Exercise directions. Working from the listing below, set down every line exactly.

Raw data.
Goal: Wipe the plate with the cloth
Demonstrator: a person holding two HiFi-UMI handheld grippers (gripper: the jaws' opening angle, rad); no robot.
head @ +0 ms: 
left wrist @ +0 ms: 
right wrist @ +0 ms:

Answer to the problem.
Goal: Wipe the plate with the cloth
Demonstrator: a person holding two HiFi-UMI handheld grippers (gripper: the jaws' opening angle, rad); no robot.
head @ +0 ms: 
left wrist @ +0 ms: 
right wrist @ +0 ms:

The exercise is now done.